▶ [Work to be completed] Begin at the first line of the data and copy each line through the one containing "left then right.", that line included, with no pictures.

_ _ _ _ _ _ _

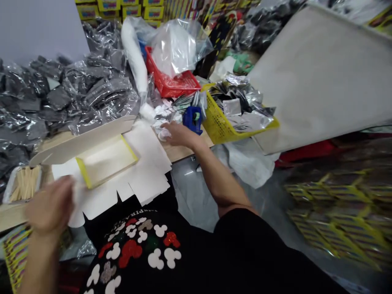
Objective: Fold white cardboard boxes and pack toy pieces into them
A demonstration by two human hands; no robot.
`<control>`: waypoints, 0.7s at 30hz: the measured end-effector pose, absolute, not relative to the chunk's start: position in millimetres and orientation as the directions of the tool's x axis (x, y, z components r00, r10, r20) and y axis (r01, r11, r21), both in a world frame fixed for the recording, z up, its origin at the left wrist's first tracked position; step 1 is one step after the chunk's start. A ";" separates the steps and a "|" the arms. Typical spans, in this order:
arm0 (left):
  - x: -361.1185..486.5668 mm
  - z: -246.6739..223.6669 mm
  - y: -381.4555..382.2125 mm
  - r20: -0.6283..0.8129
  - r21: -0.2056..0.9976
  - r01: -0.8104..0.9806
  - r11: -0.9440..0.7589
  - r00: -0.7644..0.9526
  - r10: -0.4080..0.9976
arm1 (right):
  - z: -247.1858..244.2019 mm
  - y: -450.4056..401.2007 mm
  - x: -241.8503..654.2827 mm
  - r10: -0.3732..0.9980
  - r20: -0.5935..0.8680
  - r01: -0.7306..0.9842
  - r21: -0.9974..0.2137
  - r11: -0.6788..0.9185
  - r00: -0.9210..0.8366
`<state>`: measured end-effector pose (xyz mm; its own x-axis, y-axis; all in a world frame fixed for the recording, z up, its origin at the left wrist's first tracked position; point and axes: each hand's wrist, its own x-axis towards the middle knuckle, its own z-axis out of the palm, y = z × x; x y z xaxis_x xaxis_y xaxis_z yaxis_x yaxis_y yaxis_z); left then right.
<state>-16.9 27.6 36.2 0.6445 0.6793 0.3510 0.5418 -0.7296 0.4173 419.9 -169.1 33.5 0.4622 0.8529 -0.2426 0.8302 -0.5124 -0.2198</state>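
My right hand (pixel 177 134) reaches to a loose pile of thin white pieces (pixel 165 109) at the back of the table. Its thumb and fingers close around a white round pad (pixel 164 134) there. Just right of that hand stands a blue tape dispenser (pixel 192 118). My left hand (pixel 50 204) is smeared by motion at the left, near the flattened white card sheets (pixel 147 179), and its fingers cannot be made out. On those sheets rests an open, shallow box (pixel 107 161) with yellow ends and a pale inside.
A tray of wooden sticks (pixel 26 183) sits at far left. Grey items in clear plastic (pixel 101 85) are heaped behind. A red basket (pixel 174 85) and a yellow basket (pixel 220 126) of silvery packets stand beyond my right hand. Stacked yellow boxes (pixel 343 220) are at right.
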 end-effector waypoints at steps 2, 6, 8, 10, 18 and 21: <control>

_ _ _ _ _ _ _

▶ [Written answer]
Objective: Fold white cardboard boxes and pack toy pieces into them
A demonstration by two human hands; no robot.
`<control>`: waypoints, 0.7s at 30hz: the measured end-effector pose, absolute, not relative to the chunk's start: position in millimetres and orientation as the directions of the tool's x axis (x, y, z components r00, r10, r20) and y axis (r01, r11, r21), both in a world frame fixed for the recording, z up, its origin at the left wrist's first tracked position; step 1 is one step after the chunk's start. A ";" separates the steps and a "|" the arms. Typical spans, in this order:
arm0 (left):
  - x: -361.1185..486.5668 mm
  - z: -246.6739..223.6669 mm
  - y: -381.4555..382.2125 mm
  - r20: -0.6283..0.8129
  - r21: -0.2056..0.9976
  - r01: -0.8104..0.9806
  - r11: -0.9440..0.7589
  - r00: -0.7644..0.9526
  - r10: -0.4080..0.9976
arm1 (right):
  - z: -247.1858..244.2019 mm
  - y: -450.4056..401.2007 mm
  - x: -241.8503..654.2827 mm
  - r10: -0.3732..0.9980
  - r20: -0.5935..0.8680
  - r01: -0.7306..0.9842
  - r21: -0.9974..0.2137
  - r11: -0.6788..0.9185
  - r00: -0.9210..0.8366
`<state>`: measured end-effector pose (xyz mm; its own x-axis, y-axis; all in a world frame fixed for the recording, z up, its origin at the left wrist's first tracked position; point and axes: each hand's wrist, its own x-axis towards the middle knuckle, its own z-axis out of the palm, y = z × x; x y z xaxis_x xaxis_y xaxis_z yaxis_x yaxis_y yaxis_z); left then right.

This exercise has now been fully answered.